Geezer talk

Yesterday’s Zits, with Jeremy on geezer talk:

(In talking this way, Jeremy is transformed into the old man in Grant Wood’s American Gothic.)

The strip raises a well-known issue in the analysis of language change: When older speakers have different variants from younger ones, are we looking at a change in progress or what’s often called age-grading? (Both things happen.)

Mark Liberman took up the issue on Language Log a couple days ago, in “UM / UH: Life-cycle effects vs. language change” (here). Mark began by noting that “In English-language conversations, older people tend to use UH more often and UM less often” and that this difference in the way the hesitation noises are deployed is a large and robust effect (though still statistical).

Mark considers

two quite different classes of explanation:

There might be a language change in progress, with older people reflecting the patterns of an earlier time and younger people showing the language of the future

[or] … There might be stable … life-cycle effects [age-grading], so that the UM and UH … age associations looked the same a few decades in the past, and will look the same a few decades in the future.

[or] … the truth might be some mixture of the two.

Joe Fruehwald [has] looked at UM and UH usage in a dataset with enough time depth that we can tell the difference between a change in progress and a stable life-cycle effect. And he found that the truth seems to be a bit of both.

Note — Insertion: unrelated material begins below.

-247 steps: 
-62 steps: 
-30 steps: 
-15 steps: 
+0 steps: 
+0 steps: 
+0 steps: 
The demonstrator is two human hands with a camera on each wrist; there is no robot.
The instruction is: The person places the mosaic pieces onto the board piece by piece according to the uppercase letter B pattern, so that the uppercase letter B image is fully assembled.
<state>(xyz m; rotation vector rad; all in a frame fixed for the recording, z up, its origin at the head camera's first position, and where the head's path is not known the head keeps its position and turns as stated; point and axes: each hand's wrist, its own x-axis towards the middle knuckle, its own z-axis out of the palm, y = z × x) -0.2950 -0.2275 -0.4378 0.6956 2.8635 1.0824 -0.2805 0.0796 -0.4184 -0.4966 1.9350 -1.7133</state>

Now in the Zits strip, there are four (lexical) variables: (1) y’ello (vs. hello or another opening / answering variant); (2) nosiree (vs. no or another variant of denial); (3) okie-dokie (vs. o.k. or another variant of consent); (4) mm-bye (vs. goodbye or ’bye or another sign-off variant). Scott and Borgman (the creators of the cartoon) clearly have the intuition that these days (1)-(4) are associated with older speakers, and they might be right. (I don’t know of any research on the use of these variants.)

Note that in each case, the alternative variants have been available for a long time, and still are; the change over time is in the variants available to younger speakers, who seem to have abandoned (or not acquired) some variants still available to older speakers. That’s a kind of change in progress; it’s hard to imagine that as speakers of Jeremy’s generation grow older, they will shift to using, at least some of the time, the variants in (1)-(4), as being appropriate to their age, though that’s what the strip suggests (for the sake of humor, surely). Of course, age-grading isn’t out of the question. But my guess is that (1)-(4) are variants that once were in fashion but have now fallen out of it.